Authentication & Authorization

Optional OIDC/BFF authentication and role-based authorization for the CUGA server.

CUGA's demo server is unauthenticated by default. For shared or multi-user deployments, you can enable OpenID Connect (OIDC) authentication using a Backend-for-Frontend (BFF) session cookie, optionally combined with role-based authorization.

The full option list lives in the Settings reference — Auth section.

Quick enable

[auth]
enabled = true
authorization_enabled = true
manage_roles = ["ServiceOwner", "ServiceAdmin"]
chat_roles = ["ServiceOwner", "ServiceAdmin", "ServiceUser"]
session_cookie_name = "cuga_session"
session_max_age = 3600
require_https = true

Then provide the OIDC client details via environment variables (none of them belong in settings.toml):

export OIDC_ISSUER="https://issuer.example.com"
export OIDC_CLIENT_ID="cuga"
export OIDC_CLIENT_SECRET="..."
export OIDC_REDIRECT_URI="https://cuga.example.com/auth/callback"

Authentication vs authorization

SettingEffect
enabled = trueUsers must log in via the IdP. Anonymous traffic is rejected.
authorization_enabled = trueRoles in manage_roles / chat_roles are enforced for protected endpoints.
enabled = true, authorization_enabled = falseAuthenticated users can use the agent regardless of role.

Where roles come from

role_token_source controls which token CUGA inspects for the user's roles claim:

ValueUsed when
"auto" (default)CUGA inspects the access token first, then falls back to the id_token, then the IAM proxy header.
"id_token"Force roles to come from the OIDC id_token.
"access_token"Force roles to come from the OIDC access token.
"iam_proxy"Trust an upstream IAM proxy header (for deployments fronted by IBM Cloud / OpenShift IAM).

Behind an IAM proxy

[auth]
enabled = true
authorization_enabled = true
iam_proxy_url = "https://iam-proxy.internal"
iam_proxy_skip_verify = false
iam_proxy_ca_bundle = "/etc/cuga/iam-proxy-ca.pem"
role_token_source = "iam_proxy"

iam_proxy_ca_bundle and OIDC_CA_BUNDLE are independent — set both if your proxy and IdP use different internal CAs.

TLS termination

When CUGA terminates TLS itself (i.e. there's no reverse proxy):

[auth]
require_https = true
ssl_keyfile = "/etc/cuga/tls/key.pem"
ssl_certfile = "/etc/cuga/tls/cert.pem"

In Kubernetes / Ingress / OpenShift Route deployments leave these empty and let the platform handle TLS.

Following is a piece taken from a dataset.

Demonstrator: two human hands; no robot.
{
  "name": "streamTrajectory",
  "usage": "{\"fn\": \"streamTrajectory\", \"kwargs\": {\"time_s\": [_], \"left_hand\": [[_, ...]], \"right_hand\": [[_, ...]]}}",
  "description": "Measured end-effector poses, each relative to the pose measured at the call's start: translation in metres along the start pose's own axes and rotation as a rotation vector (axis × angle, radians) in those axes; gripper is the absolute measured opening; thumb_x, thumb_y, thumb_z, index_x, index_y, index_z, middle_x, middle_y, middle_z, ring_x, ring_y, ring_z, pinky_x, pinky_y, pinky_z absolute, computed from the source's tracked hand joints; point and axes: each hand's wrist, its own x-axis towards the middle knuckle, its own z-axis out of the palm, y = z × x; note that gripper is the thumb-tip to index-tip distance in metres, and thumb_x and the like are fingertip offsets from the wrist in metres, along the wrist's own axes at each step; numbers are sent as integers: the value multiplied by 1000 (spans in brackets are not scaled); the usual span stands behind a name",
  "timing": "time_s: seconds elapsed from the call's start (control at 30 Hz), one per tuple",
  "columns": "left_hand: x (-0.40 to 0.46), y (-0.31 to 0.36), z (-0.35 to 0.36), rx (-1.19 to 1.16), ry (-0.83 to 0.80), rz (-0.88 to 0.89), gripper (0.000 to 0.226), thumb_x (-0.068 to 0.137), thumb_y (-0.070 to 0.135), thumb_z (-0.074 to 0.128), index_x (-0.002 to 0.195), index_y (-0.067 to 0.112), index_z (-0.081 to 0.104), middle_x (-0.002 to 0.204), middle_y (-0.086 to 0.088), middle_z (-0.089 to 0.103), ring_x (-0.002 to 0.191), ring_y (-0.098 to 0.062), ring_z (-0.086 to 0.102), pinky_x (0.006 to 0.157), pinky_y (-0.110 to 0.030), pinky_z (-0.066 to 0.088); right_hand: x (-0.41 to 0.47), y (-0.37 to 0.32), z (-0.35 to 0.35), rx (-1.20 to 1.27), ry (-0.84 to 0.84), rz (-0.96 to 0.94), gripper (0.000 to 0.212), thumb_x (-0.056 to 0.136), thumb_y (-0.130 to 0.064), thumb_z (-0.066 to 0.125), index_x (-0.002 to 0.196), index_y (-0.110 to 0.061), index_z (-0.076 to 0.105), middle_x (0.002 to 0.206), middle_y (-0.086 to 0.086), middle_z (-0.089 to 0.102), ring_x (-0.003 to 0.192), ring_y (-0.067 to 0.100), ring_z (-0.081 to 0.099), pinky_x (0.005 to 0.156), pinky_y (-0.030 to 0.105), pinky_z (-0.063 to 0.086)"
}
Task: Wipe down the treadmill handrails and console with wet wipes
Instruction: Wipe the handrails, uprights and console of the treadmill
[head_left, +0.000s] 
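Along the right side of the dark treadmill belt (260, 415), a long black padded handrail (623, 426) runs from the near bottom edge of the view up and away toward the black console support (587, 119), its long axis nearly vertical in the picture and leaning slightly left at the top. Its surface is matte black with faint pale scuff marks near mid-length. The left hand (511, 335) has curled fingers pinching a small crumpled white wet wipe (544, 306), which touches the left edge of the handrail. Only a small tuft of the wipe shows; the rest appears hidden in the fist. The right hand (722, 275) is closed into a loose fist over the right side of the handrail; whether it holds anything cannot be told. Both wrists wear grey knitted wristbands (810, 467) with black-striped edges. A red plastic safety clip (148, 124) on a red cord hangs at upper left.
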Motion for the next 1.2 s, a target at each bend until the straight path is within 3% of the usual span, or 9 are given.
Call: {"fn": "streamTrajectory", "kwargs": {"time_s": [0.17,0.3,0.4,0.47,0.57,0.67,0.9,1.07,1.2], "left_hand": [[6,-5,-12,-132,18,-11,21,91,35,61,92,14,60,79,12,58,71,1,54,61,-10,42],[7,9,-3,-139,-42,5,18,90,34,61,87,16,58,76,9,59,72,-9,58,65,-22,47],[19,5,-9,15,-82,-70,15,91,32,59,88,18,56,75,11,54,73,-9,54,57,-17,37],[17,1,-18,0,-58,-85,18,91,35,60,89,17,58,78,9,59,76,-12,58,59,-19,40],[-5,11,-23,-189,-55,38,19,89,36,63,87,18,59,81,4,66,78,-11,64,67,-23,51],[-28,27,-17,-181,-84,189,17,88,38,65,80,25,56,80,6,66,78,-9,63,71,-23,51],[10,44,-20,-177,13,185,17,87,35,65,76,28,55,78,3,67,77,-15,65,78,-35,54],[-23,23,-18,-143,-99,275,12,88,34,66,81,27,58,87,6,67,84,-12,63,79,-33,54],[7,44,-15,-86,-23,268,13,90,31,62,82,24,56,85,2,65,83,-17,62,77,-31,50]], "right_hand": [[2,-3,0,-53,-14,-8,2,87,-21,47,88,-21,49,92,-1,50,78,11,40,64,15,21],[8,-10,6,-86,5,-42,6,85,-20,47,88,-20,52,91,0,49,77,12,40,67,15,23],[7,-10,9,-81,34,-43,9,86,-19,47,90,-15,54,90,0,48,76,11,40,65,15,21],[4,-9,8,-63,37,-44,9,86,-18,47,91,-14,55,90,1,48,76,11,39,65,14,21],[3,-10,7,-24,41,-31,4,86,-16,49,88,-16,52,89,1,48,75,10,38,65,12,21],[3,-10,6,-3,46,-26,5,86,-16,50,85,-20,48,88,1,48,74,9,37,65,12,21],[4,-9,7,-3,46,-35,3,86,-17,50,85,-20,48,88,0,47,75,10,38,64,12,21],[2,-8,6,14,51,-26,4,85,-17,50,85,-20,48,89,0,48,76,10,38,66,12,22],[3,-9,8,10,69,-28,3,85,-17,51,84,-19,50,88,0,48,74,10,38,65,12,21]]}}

Optional: profile-token authorization workflow

Combined with the authorization workflow (cuga-agent PRs #60 and #92), authenticated users can opt-in to attach their own profile token to outbound tool calls. This lets the agent act as the user when calling APIs that require user-level credentials, while still gating which tools are reachable via manage_roles / chat_roles.

Always set require_https = true (or terminate TLS upstream) when authentication is on — the BFF session cookie must never travel over plaintext.